To understand what grit is, it is important to understand what it is NOT. It is NOT self-control, which is an important ability in momentary conflicts. Grit instead is the disposition to pursue challenging, long-term goals.
Grit involves stamina of both effort and interest. Gritty people persevere in the face of setbacks and obstacles and understand the importance of sustained hard work. However, they also have stamina of interests and passion: their interests are focused and stable. A gritty person will not abandon a goal in pursuit of something new and exciting.
This idea is not new. As Prof. Duckworth explained in her talk, Francis Galton and Charles Darwin were describing a similar thing back in the 1800s.

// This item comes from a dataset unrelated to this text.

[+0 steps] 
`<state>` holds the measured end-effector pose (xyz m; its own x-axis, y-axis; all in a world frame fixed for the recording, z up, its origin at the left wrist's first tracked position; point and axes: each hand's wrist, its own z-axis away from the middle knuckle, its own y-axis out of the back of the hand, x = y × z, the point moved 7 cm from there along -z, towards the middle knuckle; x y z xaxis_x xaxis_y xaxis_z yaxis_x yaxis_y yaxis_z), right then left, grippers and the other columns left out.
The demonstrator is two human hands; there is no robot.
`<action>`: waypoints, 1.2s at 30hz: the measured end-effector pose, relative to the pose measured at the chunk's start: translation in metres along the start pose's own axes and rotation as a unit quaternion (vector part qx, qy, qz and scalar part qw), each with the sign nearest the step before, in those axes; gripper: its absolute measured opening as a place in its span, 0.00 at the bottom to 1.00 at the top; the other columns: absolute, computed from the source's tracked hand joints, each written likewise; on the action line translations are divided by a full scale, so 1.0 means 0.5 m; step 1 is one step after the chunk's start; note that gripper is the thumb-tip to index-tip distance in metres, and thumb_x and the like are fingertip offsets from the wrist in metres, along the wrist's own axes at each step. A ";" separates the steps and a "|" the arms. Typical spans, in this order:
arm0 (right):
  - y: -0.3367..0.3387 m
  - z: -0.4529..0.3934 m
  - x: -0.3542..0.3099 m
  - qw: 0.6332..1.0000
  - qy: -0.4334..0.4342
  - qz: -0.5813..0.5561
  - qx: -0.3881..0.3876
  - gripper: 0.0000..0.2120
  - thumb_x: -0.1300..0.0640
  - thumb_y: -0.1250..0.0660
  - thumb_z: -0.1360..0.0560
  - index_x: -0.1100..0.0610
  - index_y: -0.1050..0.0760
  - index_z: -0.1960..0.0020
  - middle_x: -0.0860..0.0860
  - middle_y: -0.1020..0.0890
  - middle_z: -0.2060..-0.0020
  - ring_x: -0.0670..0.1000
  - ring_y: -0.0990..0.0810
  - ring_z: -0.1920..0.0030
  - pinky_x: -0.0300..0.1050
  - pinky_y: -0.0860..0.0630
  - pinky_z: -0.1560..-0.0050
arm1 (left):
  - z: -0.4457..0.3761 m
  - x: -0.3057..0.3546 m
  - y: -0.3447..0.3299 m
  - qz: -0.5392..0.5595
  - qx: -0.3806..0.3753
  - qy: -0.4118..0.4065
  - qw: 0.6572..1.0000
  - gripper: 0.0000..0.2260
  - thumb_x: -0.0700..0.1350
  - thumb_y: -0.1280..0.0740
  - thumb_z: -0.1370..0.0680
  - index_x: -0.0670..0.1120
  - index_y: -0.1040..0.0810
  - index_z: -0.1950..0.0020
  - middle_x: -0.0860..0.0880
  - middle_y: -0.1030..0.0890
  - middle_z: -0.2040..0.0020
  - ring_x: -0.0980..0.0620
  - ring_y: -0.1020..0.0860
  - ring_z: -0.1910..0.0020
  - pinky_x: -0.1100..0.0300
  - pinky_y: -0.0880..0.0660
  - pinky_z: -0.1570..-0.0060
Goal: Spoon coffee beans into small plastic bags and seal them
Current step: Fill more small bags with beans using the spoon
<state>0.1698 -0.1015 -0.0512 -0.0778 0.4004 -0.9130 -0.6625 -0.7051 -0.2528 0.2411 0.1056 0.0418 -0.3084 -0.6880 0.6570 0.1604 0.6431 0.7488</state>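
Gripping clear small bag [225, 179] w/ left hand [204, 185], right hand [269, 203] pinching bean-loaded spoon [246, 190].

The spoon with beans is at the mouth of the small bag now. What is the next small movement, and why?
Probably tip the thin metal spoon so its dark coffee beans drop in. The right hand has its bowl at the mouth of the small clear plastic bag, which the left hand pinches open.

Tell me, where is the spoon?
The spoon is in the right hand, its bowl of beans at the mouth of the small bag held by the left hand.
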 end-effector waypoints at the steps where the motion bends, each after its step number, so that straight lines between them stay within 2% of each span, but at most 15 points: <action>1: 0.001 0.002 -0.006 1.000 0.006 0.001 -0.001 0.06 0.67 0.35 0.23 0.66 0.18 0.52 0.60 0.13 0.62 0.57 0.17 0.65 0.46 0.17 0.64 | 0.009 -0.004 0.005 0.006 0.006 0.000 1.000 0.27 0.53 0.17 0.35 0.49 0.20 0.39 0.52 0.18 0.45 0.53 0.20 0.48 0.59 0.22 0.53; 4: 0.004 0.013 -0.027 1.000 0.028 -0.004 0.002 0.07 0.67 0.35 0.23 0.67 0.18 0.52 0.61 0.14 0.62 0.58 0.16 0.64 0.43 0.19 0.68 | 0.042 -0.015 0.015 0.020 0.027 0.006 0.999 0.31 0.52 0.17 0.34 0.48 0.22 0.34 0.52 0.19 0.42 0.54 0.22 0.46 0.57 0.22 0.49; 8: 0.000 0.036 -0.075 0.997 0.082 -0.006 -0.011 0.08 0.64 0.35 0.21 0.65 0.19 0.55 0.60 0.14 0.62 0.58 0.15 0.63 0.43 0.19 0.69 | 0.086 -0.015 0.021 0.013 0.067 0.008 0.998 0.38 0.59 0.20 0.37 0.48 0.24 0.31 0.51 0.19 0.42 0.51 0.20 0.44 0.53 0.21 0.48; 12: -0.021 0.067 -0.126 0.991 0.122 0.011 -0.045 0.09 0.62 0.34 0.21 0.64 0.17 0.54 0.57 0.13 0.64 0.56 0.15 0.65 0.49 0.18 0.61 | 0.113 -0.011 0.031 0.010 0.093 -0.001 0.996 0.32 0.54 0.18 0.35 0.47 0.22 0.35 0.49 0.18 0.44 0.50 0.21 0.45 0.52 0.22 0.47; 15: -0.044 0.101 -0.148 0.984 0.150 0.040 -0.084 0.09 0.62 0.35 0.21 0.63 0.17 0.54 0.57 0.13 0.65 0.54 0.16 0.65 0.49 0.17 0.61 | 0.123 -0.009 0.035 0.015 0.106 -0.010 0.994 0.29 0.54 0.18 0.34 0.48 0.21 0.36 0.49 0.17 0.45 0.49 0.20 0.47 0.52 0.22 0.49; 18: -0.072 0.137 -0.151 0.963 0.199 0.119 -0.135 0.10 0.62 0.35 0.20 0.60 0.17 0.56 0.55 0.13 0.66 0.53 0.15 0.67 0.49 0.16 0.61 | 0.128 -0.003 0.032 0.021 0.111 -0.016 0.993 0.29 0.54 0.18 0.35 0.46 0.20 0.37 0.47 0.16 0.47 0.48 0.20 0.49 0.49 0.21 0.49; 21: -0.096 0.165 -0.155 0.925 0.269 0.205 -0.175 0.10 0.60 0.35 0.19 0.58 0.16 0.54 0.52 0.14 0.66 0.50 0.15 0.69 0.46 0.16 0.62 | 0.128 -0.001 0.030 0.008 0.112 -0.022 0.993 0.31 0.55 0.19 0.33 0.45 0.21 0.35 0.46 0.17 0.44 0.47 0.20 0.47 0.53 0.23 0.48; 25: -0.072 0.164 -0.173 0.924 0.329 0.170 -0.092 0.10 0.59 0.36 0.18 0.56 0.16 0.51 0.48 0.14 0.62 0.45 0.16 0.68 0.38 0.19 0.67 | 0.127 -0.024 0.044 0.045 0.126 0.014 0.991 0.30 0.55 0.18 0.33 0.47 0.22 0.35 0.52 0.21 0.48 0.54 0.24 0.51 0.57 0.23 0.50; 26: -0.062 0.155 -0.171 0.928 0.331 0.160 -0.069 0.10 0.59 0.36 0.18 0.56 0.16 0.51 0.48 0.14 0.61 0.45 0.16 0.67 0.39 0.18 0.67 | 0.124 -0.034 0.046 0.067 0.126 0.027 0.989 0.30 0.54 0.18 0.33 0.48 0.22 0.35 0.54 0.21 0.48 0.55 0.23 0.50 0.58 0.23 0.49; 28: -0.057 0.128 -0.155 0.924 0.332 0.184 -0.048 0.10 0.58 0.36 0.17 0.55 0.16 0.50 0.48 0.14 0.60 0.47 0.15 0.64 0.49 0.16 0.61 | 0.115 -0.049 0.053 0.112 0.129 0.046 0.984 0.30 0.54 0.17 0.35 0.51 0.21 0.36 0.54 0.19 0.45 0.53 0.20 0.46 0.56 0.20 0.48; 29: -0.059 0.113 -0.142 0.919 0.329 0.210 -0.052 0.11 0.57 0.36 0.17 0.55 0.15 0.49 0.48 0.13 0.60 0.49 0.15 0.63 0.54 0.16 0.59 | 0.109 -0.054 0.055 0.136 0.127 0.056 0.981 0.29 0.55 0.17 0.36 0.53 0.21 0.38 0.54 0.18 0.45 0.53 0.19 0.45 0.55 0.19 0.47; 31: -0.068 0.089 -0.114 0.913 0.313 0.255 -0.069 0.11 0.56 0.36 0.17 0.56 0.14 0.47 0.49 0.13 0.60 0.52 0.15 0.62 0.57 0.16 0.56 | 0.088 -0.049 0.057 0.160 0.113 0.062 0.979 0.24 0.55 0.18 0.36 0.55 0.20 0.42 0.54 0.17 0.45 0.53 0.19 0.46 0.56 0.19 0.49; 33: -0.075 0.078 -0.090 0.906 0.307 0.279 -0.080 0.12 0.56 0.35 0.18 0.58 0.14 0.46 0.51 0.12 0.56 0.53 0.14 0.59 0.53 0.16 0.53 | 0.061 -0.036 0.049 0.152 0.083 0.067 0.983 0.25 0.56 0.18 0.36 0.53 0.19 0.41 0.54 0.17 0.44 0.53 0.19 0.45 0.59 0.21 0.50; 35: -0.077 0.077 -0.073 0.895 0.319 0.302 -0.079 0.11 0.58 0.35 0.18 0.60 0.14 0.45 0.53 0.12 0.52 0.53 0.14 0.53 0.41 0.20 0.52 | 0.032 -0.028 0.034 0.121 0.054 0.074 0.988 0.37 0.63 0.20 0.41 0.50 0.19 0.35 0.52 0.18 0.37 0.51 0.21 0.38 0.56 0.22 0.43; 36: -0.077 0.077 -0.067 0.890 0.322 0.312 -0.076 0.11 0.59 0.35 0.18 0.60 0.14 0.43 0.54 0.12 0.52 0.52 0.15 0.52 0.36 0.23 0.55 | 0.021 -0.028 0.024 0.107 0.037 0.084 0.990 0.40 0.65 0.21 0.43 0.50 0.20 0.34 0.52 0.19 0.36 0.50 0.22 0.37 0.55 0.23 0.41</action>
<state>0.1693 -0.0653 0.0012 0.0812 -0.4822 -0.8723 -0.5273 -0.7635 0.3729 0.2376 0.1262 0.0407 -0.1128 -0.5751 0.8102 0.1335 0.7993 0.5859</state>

As Darwin explained in a letter to Galton, “…I have always maintained that… men did not differ much in intellect, only in zeal and hard work…”
How does grit lead to achievement? 80% of success in life is showing up
Duckworth explains the relationship between grit and achievement using the formula:
Achievement = f (talent x effort)
She compares this to the formula for distance, (distance = speed x time), with the idea that some people learn things very quickly (speed or talent) but only through cumulative learning (time or effort) can knowledge be accumulated.

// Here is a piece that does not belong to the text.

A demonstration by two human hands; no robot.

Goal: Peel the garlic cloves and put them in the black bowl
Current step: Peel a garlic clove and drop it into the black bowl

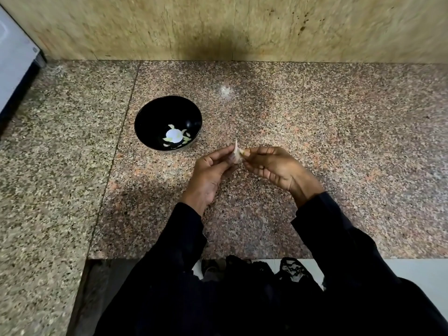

As can be seen in the slide I photographed during her talk, one’s skill at something is a function of deliberate practice, and around 10 years of this sort of practice is necessary to reach mastery levels.
Duckworth finds that people who are gritty do deliberate practice of their craft, which is characterized by:
- having a specific stretch goal
- concentrating 100%
- immediate, informative feedback
- practicing repetitively until fluency
In other words, experts know what they are working on, and they put on their blinders when working on it. Deliberate practice is often hard and rarely fun.

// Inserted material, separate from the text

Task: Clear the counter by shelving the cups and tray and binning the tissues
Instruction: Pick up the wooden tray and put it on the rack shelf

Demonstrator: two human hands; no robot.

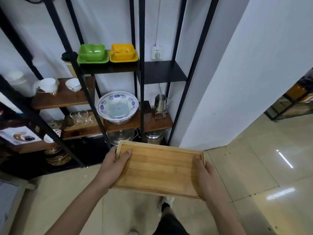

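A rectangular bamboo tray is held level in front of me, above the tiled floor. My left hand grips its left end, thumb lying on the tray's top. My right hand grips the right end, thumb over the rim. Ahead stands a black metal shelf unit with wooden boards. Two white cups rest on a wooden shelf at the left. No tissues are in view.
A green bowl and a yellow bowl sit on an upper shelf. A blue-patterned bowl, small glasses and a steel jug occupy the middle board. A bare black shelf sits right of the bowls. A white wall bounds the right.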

Future directions for this research include looking at various ways to build grit, investigating how social supports relate to grit, and determining whether communities can build a culture of grit.
I’d like to talk a bit more about this idea of grit, and what I like and don’t like about it over the next few weeks. For instance, when do you give up? How long should one doggedly pursue a singular goal if one’s effort are fruitless? Additionally, we should think about times when having a diversity of passion is useful, such as for creative endeavors.